Exam 2017 Flashcards
(30 cards)
What is the primary difference between “supervised” and “unsupervised” learning?
whether the training instances are explicitly labelled or not
Indicate which of “numeric”, “ordinal”, and “categorical” best captures its type: blood pressure level, with possible values {flow, medium, high}
ordinal
Indicate which of “numeric”, “ordinal”, and “categorical” best captures its type: age, with possible values [0,120]
numeric
Indicate which of “numeric”, “ordinal”, and “categorical” best captures its type: weather, with possible values {clear, rain, snow}
categorical
Indicate which of “numeric”, “ordinal”, and “categorical” best captures its type: abalone sex, with possible values {male, female, infant}
categorical
Describe a strategy for measuring the distance between two data points comprising of “categorical” features
Hamming distance OR cosine similarity OR jaccard OR dice
What is the relationship between “accuracy” and “error rate” in evaluation?
accuracy = 1− error rate
With the aid of a diagram, describe what is meant by “maximal marginal” in the context of training a “support vector machine”.

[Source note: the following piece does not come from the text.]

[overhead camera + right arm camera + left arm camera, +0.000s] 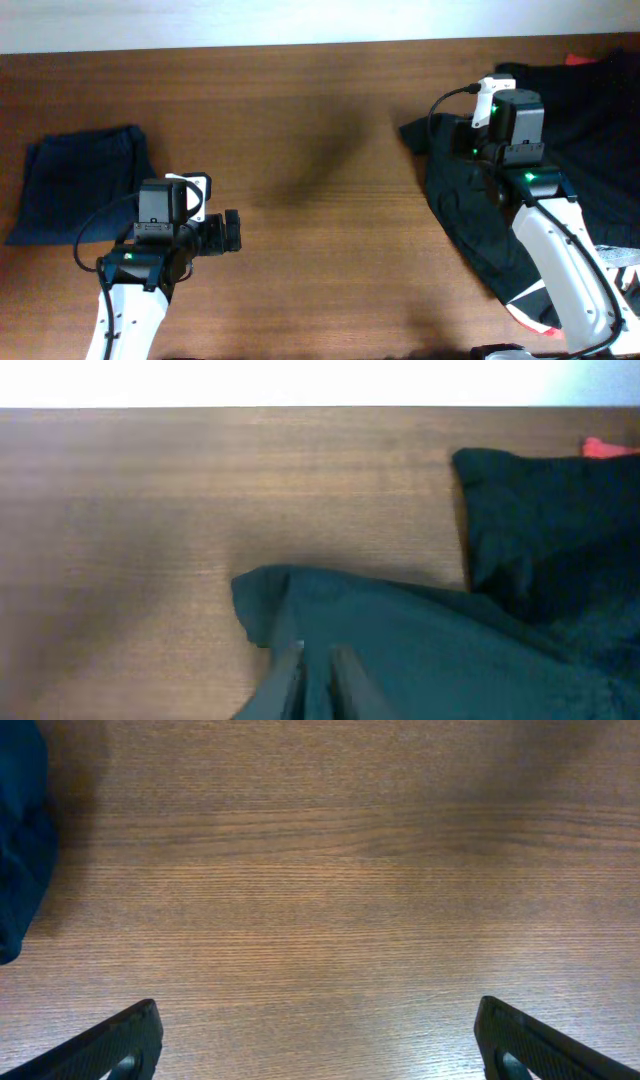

the width of the margin (= distance from separating hyperplane and the support vectors) should be maximised
What makes a feature “good”, i.e. worth keeping in a feature representation? How might we measure that “goodness”?
good = correlation/association with category of interest (and non-redundant)
For the mode below state whether it is canonically applied in a “classification”, “regression” or “clustering” setting: multi-layer perceptron with a softmax final layer
classification
For the mode below state whether it is canonically applied in a “classification”, “regression” or “clustering” setting: soft k-means
clustering
For the mode below state whether it is canonically applied in a “classification”, “regression” or “clustering” setting: multi-response linear regression
classification
For the mode below state whether it is canonically applied in a “classification”, “regression” or “clustering” setting: logistic regression
classification
For the mode below state whether it is canonically applied in a “classification”, “regression” or “clustering” setting: model tree
regression
For the mode below state whether it is canonically applied in a “classification”, “regression” or “clustering” setting: support vector regression
regression
With the aid of an example, briefly describe what a “hyperparameter” is.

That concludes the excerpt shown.